A number of iGeneTRAiN are currently implementing wearable health devices and analyzing physiological data to determine the feasibility of early infection detection in transplant patient populations and their respective household members. The aim of the study is to detect infections, such as SARS-CoV-2 and influenza, before symptom onset using existing algorithms as well as a number of newer algorithms designed to take confounders such as medications and pre- and post-transplant complications into account. The studies aim to provide early intervention, which can decrease the spread of infections and often correlates with improved outcomes.
Smart watch devices connect to a centralized server through a smartphone app called MyPHD developed by the Snyder Group and implemented through the Innovation Lab in Stanford. The app was developed to study long-term smartwatch data and is in the process of expanding to accommodate a million individuals. Data from the transplant patients and their families is being funneled into dedicated silos to be analyzed for these studies. All wearable device data is de-identified through a label that links household units together and links to each patient’s background health information. A very short daily questionnaire is sent daily through MyPHD so that the symptoms data is captured and can be integrated with the wearable device datasets.

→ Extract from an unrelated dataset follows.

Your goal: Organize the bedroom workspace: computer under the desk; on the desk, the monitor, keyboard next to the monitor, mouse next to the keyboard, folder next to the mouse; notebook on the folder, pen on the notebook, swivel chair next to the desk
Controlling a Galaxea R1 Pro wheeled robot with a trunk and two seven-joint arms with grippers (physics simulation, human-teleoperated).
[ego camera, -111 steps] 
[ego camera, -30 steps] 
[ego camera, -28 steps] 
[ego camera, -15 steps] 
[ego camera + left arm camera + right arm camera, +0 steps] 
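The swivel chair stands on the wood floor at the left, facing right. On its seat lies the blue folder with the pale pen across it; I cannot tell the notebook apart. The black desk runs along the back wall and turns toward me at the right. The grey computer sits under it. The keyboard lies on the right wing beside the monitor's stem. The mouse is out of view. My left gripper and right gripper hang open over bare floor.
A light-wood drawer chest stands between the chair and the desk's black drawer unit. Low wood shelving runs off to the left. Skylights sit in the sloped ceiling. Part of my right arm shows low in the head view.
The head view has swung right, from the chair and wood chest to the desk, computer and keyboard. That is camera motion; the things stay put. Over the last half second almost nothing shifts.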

The infection detection algorithms employed for this study come from previous infection detection studies built on the MyPHD platform. These algorithms use smoothing functions to set baseline physiological parameters, An online detection uses the CUSUM method to identify periods of outlier measurements. More information about the MyPHD framework and the algorithms can be found in these papers:
- The first paper is from 2017 describing the use of wearables for disease detection and other areas of health monitoring: https://journals.plos.org/plosbiology/article?id=10.1371/journal.pbio.2001402
- The second paper is about the early detection of COVID-19 using smartwatch data: https://www.nature.com/articles/s41551-020-00640-6
Both of these papers use wearable data and infections from the general population, while this new study aims to bring these this early infection detection method to transplant patients and their household members specifically. The algorithms in these papers were based primarily on heart rate, heart rate variability, and activity data. The newer smartwatches are becoming more advanced and include many sensor capabilities, such as saturating oxygen and blood pressure. One of the goals of the study is to determine the most effective physiological parameters to factor into the transplant specific algorithms to take full advantage of the wearable devices.